Demonstrators carry the body of a protester who was shot dead at Parliament Buildings during anti-government protests in Nairobi on June 25, 2024.
I remember seeing David Chege’s mum for the first time at his funeral in Mangu, Kiambu County.
I hugged her tightly, lost for words. Nothing I could say would ever match the weight of her grief, the pain of having seen her son’s skull plastered on the tarmac, shot by a sniper straight to the head. That memory will never leave me. It should not.
Because that is the cost we paid for imagining a better Kenya. A Kenya where being young, brave and unarmed didn’t make you a target.
I remember Eric, wounded and recovering at Nairobi West Hospital, asking me with a tired smile: “When are we going back to the streets?” Wounded. Smiling. Relentless.
I remember Eustance, a 12-year-old boy, asking for time—just time—to think about what it meant to lose his right leg. To imagine a life without football. To say goodbye to a future he had always assumed would include running.
And I remember Abdulkhadir at Kenyatta National Hospital, so full of life, holding my hand, telling me he would walk again, even with a bullet in his spine. He died a few days later.
These are people I knew. People I loved. People whose names I whisper to myself when I see how quickly this country wants to move on as if last year’s protests were a blip, an inconvenience, not a national awakening.
Now, I hear the same recycled phrases being thrown around again: that we need “strong” leadership. That this country is too wild and undisciplined to be trusted with freedom. That we need to be put in our place.
But I have seen what “strong leadership” really looks like. I have seen its aftermath in hospitals and mortuaries. I have sat with grieving families. I have collected the names of the dead and coordinated burial funds. I have visited survivors whose lives will never be the same. And I have watched, with both pride and heartbreak, as the youth stood up to a system that has long treated us as disposable.
Bad taxes
We were not just protesting bad taxes. We were rejecting a way of governing that relies on fear instead of service, obedience instead of participation, and silence instead of truth. We dared to believe that our lives should count. That our voices mattered. That no one, no matter how powerful, had the right to treat us like noise.
And we did what no government has ever succeeded in doing: we came together. Tribeless. Partyless. Leaderless. We crossed every line they have used to divide us—ethnicity, class, geography, language—and built something no one saw coming: solidarity.
It was raw. It was real. And it was revolutionary.
So when I see the current longing for “decisive” leadership, I have to ask: do you mean leadership that serves or leadership that silences?
Because we have already seen what the latter looks like. We have buried its consequences. We have comforted its victims.
And we have also seen what real leadership looks like. I saw it last year in the young people who organised rescue routes under clouds of tear gas, in the medics who patched up wounds in backrooms, in the lawyers who stayed up all night processing bail papers, in the mothers who turned mourning into a movement.

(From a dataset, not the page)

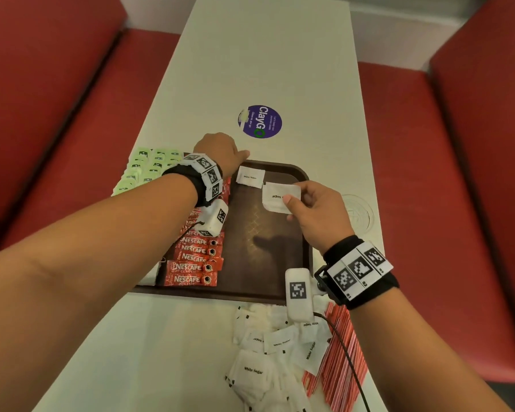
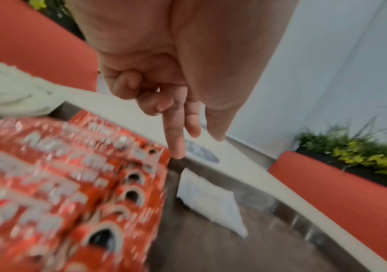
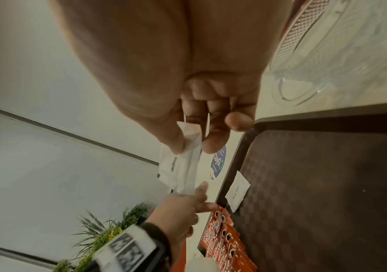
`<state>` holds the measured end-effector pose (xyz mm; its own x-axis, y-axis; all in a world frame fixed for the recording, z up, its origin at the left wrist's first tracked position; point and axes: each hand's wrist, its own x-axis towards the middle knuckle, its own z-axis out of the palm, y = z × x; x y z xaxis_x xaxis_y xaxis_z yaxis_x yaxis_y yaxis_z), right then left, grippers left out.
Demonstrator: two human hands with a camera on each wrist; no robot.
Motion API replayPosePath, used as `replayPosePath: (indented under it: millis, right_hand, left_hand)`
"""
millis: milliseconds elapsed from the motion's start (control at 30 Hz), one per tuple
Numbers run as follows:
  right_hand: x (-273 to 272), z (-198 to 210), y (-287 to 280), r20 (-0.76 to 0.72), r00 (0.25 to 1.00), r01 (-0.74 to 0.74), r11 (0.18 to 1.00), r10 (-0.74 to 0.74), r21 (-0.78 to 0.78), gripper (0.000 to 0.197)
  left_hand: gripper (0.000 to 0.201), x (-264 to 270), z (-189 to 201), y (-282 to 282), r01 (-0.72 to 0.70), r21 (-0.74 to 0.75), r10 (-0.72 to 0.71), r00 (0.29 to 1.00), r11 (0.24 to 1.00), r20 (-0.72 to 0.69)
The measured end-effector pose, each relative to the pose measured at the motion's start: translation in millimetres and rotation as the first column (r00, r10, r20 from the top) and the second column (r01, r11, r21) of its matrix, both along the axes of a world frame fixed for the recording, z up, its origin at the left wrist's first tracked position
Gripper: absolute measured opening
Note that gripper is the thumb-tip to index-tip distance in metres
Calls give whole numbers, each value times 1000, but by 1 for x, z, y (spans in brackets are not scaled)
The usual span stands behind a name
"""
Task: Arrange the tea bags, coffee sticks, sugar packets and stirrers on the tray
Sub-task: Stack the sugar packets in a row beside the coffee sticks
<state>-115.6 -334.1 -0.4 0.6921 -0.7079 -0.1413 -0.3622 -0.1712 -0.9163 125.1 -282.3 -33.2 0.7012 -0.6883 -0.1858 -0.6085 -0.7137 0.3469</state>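
Two white paper sugar packets are up by the far end of the dark brown plastic tray (image 1: 302, 257). One flat white sugar packet (image 1: 250, 175) lies on the tray floor near the far rim. The other white sugar packet (image 1: 281, 197) is in the air just above the tray, w/ the right hand (image 1: 318, 215) pinching it between thumb & fingers. In the right wrist view the packet hangs down from that pinch.

The left hand (image 1: 220, 150) is over the far rim of the tray. It holds nothing. Its pointer finger sticks out straight & the other fingers are curled in. I can't tell if the fingertip touches the rim.

A row of red Nescafe coffee sticks (image 1: 195, 257) fills the left part of the tray, each one lapping over the next. Light green tea bags (image 1: 149, 168) sit in rows at the far left; can't tell if they sit on the tray or just beside it.

On the white desk (image 1: 265, 55), close to the person, is a loose heap of more white sugar packets (image 1: 268, 352). Red & white striped stirrers (image 1: 339, 352) lie right beside the heap, on its right. A round purple sticker (image 1: 260, 121) is stuck on the desk past the tray.
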Motion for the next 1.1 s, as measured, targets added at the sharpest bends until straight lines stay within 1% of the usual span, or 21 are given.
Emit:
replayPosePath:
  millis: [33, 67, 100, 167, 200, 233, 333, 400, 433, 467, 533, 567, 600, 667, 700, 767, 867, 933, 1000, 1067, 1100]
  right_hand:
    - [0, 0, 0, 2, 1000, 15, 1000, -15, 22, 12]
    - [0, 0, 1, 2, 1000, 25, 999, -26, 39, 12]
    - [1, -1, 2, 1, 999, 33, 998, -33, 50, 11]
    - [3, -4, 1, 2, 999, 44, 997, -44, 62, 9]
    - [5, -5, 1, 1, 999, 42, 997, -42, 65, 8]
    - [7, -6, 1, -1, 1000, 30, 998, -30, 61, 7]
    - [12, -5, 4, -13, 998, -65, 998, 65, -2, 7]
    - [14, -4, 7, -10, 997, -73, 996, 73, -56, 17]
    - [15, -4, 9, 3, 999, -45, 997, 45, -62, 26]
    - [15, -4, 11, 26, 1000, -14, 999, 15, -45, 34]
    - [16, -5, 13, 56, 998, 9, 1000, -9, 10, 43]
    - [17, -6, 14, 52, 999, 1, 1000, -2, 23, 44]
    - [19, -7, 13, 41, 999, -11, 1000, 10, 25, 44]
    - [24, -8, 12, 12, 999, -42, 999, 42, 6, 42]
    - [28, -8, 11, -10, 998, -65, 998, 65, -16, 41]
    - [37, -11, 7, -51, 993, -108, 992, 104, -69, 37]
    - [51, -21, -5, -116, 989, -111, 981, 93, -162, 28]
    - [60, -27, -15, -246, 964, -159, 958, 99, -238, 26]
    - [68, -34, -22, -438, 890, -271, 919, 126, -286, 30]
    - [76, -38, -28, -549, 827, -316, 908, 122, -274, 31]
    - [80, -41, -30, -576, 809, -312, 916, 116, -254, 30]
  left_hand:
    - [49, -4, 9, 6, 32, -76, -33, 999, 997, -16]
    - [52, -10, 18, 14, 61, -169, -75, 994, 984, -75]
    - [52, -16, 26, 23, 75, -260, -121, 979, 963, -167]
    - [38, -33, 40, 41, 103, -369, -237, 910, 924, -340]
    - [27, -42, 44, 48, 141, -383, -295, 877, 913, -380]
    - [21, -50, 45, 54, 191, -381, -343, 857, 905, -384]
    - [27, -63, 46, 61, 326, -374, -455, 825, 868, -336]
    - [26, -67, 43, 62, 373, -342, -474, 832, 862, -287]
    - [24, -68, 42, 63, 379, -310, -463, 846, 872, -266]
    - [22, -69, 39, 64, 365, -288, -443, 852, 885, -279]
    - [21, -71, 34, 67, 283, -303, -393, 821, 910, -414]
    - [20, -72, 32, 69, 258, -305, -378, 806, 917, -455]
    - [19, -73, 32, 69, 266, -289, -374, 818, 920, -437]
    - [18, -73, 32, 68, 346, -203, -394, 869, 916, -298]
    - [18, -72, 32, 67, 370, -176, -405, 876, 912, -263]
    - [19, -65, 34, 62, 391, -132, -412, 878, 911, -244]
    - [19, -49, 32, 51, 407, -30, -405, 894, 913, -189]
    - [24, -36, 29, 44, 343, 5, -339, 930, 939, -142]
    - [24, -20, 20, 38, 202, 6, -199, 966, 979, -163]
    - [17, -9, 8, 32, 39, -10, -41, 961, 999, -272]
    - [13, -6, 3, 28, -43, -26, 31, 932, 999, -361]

We did not wait for orders from above. We moved because we had to. That is leadership. That is power. And it terrifies those who have built careers on the lie that only the elite can lead.
Demanding change
The calls for a return to “order” are not innocent. They are not just about systems. They are about erasing what we proved last year: that the people, especially the youth, are capable of organising, resisting and demanding change on their own terms.
They want us to forget. To forget the chants, the songs, the courage. To forget the tears, the rage, the brilliance. To forget the images of bleeding students, of mothers collapsing beside coffins, of youth carrying each other to safety. They want us to forget so they can convince us it never happened, and if it did, it was futile. But I remember. And I refuse to let the memory be a casualty of convenience.
The protests did not fail. They revealed. They revealed the brutal cost of speaking the truth in this country. They revealed the indifference of leadership that treats dissent as an attack. But more importantly, they revealed us to ourselves. They showed us our strength. Our creativity. Our unstoppable will to care for each other when the system will not.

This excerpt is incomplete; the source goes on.